Disease management nurses use computers linked to patients' medical records. They make sure patients are getting proper care, talking about symptoms and keeping medication regimens.

Most American Healthways patients are elderly and don't mind the calls, said Sam Lewis, a clinical operations manager for American Healthways. Sometimes they are eager to speak to nurses about their illnesses. "It's like (having) a best friend that knows something about your sickness," Lewis said.

At first the nurses call to build rapport and make sure patients are being honest about their condition.

Calls that follow are health assessments, depression screenings, scheduled care checks and appointment reminders.

Some patients with more serious illnesses such as heart disease have a home monitoring system that reports their weight and blood pressure daily.

Officials of Philadelphia-based Cigna HealthCare, one of American Healthways' largest contracts, said they have used the company since 1997 and have saved two to three dollars for every dollar spent on the program.

American Healthways has gained much from the new attention paid to disease management.

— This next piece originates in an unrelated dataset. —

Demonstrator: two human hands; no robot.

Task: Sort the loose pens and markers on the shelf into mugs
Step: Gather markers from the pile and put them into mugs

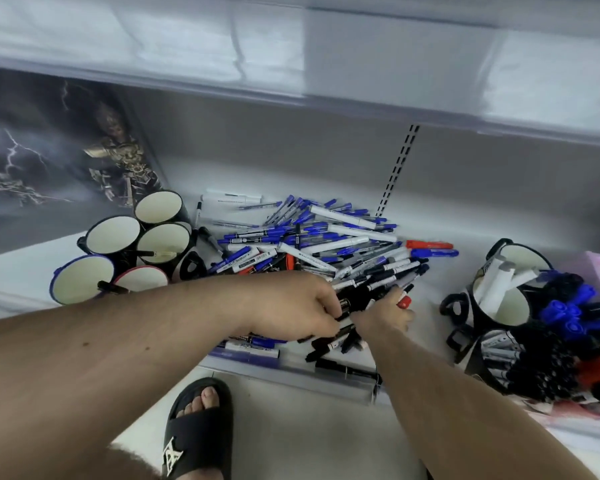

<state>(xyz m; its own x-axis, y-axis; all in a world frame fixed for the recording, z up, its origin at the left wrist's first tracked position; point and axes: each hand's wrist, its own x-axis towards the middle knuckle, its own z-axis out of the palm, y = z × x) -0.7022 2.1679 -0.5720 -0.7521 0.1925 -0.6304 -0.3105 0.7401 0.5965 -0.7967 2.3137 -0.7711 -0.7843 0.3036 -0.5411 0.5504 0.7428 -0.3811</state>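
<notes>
A heap of pens [326,244] lies mid-frame on the shelf [430,299], mugs [132,251] clustered to its left, filled mugs [520,306] at right, both hands at the heap's near edge.

Head view, steeply down, close.

Both my forearms reach forward and converge, left hand [302,306] curled knuckles-up and gripping, right hand [387,311] just beside it, fingers bent and pinching.
</notes>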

Fortune Small Business magazine recently named it the fastest-growing small public company in the nation for a second year in a row.

Its third-quarter earnings were up 64 percent this year, and the company expects revenue in the range of $245 million to $255 million for the 2004 fiscal year.

The company went public in 1991 with just a few call centers. Now it has nearly 1,300 registered nurses, dietitians and therapists working out of centers in Hawai'i; Nashville; Eagan, Minn.; Baltimore; Phoenix; Pittsburgh; St. Louis and Seattle.